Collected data

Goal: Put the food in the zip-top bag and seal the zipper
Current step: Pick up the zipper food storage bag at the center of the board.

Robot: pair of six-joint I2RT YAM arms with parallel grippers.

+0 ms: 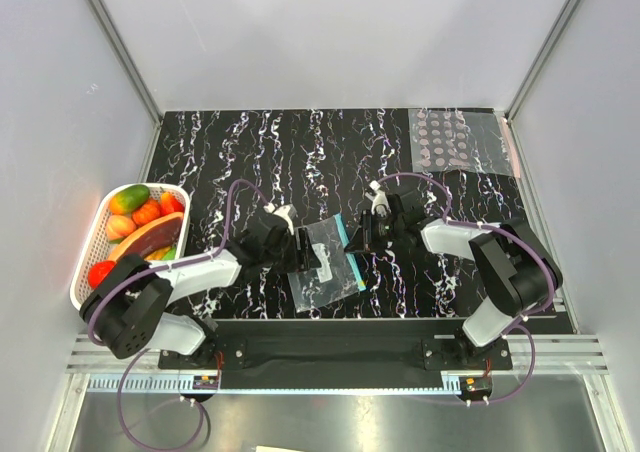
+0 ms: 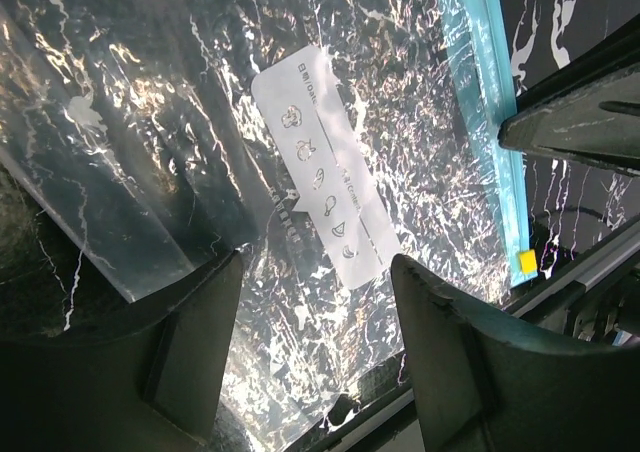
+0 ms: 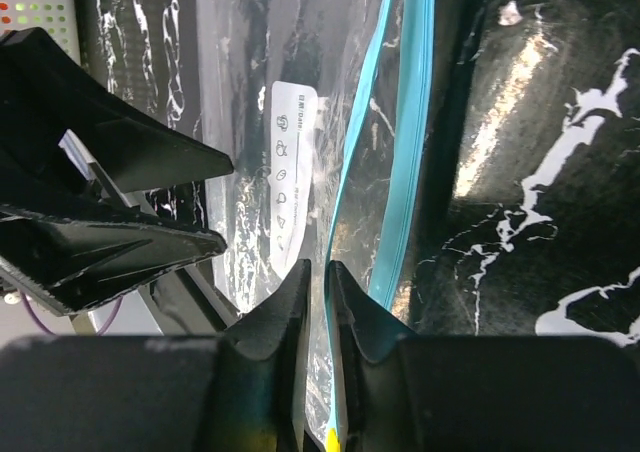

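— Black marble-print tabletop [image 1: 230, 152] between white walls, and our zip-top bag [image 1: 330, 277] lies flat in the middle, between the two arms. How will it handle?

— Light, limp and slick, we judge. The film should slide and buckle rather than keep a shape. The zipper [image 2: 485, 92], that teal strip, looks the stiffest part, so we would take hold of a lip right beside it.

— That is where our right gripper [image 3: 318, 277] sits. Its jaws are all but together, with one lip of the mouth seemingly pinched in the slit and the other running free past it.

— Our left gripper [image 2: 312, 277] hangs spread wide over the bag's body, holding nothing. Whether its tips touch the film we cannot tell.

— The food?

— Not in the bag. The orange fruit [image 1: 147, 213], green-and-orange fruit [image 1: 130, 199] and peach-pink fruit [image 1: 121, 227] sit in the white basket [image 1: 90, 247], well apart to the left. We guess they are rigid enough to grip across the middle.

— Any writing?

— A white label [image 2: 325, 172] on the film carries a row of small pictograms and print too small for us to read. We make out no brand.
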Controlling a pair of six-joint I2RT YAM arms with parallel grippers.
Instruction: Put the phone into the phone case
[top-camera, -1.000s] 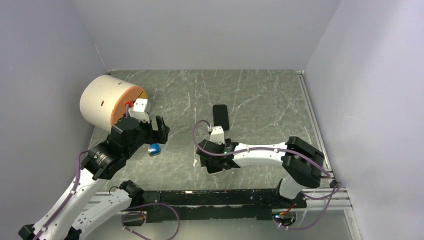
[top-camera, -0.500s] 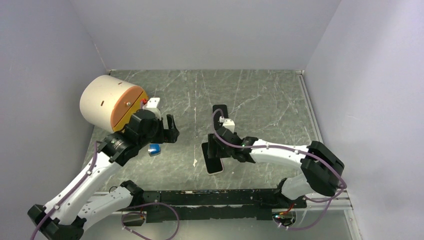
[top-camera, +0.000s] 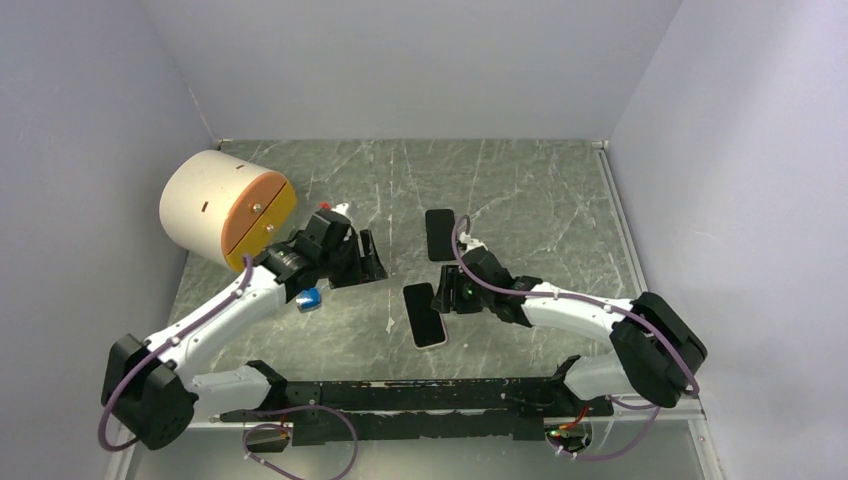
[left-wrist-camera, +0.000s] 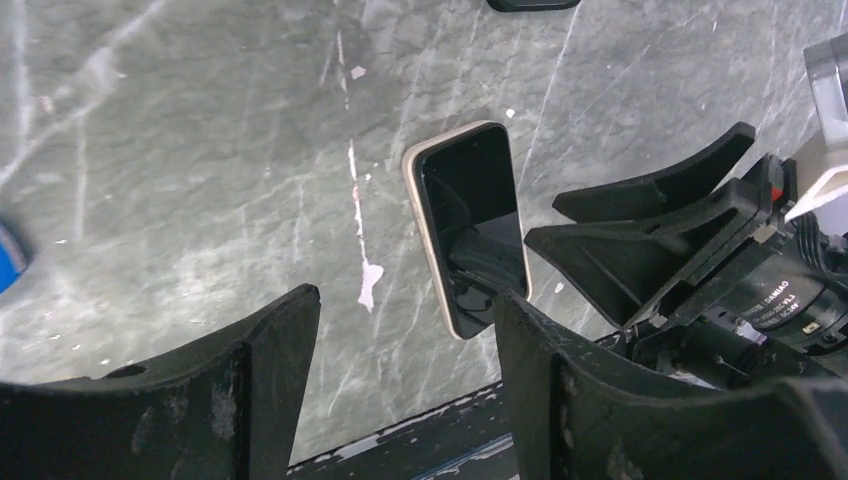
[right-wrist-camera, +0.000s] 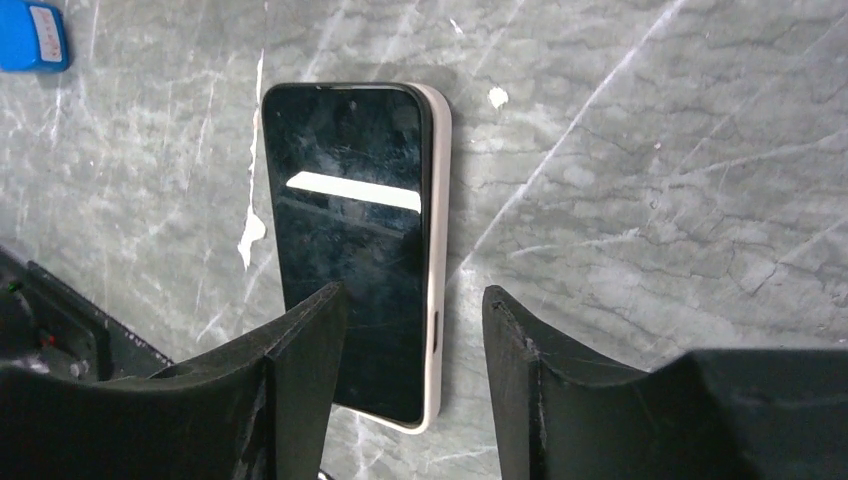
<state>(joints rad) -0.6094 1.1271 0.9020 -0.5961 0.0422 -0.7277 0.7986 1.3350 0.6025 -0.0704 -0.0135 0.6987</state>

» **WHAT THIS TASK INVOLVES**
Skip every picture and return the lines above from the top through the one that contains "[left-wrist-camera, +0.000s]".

» **RESPONSE TO THIS EXERCISE**
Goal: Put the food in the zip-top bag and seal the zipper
Current step: Pick up the zipper food storage bag at the center of the board.

Robot: pair of six-joint I2RT YAM arms with parallel grippers.

+0 ms: 
+0 ms: 
+0 ms: 

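— Black marble-print tabletop [image 1: 230, 152] between white walls, and our zip-top bag [image 1: 330, 277] lies flat in the middle, between the two arms. How will it handle?

— Light, limp and slick, we judge. The film should slide and buckle rather than keep a shape. The zipper [image 2: 485, 92], that teal strip, looks the stiffest part, so we would take hold of a lip right beside it.

— That is where our right gripper [image 3: 318, 277] sits. Its jaws are all but together, with one lip of the mouth seemingly pinched in the slit and the other running free past it.

— Our left gripper [image 2: 312, 277] hangs spread wide over the bag's body, holding nothing. Whether its tips touch the film we cannot tell.

— The food?

— Not in the bag. The orange fruit [image 1: 147, 213], green-and-orange fruit [image 1: 130, 199] and peach-pink fruit [image 1: 121, 227] sit in the white basket [image 1: 90, 247], well apart to the left. We guess they are rigid enough to grip across the middle.

— Any writing?

— A white label [image 2: 325, 172] on the film carries a row of small pictograms and print too small for us to read. We make out no brand.
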Controlling a pair of six-joint I2RT YAM arms with parallel grippers.
Instruction: Put the phone into the phone case
[top-camera, -1.000s] 
[top-camera, -0.500s] 
[top-camera, +0.000s] 
[left-wrist-camera, +0.000s] 

The answer has been given in full.